## WORK ORDER:
If a line in the material below has the string "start", copy it out.

## INFORMATION SUPPLIED:
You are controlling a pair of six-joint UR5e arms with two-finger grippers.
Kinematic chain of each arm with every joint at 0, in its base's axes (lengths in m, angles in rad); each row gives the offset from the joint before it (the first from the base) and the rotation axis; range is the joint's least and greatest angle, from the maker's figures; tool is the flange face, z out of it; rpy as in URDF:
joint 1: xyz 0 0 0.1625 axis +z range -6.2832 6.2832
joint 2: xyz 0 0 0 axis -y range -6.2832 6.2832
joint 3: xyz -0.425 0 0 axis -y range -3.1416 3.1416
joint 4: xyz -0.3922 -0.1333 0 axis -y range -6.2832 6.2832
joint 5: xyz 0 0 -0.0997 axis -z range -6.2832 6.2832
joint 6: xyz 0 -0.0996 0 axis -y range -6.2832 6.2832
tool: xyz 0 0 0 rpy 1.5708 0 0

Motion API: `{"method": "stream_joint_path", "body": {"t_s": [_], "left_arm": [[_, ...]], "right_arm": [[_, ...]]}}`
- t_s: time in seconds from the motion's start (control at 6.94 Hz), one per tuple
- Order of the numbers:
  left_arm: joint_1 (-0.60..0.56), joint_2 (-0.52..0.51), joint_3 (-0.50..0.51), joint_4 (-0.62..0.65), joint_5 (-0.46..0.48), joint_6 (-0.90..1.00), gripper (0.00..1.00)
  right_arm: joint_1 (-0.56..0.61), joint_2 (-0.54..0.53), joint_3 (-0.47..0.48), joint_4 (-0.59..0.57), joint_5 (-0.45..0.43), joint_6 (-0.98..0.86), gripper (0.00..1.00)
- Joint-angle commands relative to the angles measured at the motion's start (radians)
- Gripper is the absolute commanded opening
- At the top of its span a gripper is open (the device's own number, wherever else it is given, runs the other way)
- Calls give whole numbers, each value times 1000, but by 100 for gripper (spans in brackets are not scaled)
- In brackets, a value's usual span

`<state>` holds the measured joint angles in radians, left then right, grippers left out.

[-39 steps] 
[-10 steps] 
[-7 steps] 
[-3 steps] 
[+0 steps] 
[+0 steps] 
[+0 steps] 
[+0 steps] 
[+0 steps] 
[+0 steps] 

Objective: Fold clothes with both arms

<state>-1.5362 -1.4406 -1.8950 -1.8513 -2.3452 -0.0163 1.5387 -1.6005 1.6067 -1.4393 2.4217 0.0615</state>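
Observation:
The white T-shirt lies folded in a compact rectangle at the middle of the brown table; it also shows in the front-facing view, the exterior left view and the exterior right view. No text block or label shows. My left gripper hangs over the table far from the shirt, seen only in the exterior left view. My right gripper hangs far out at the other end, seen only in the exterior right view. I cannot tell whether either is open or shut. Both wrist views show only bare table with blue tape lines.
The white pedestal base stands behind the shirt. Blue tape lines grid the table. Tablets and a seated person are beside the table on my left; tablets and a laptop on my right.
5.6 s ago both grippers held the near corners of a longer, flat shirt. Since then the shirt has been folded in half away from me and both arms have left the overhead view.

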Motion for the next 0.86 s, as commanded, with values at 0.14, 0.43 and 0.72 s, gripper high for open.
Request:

## ANSWER SECTION:
- t_s: time in seconds from the motion's start (control at 6.94 Hz), one per tuple
- Joint-angle commands relative to the angles measured at the motion's start (radians)

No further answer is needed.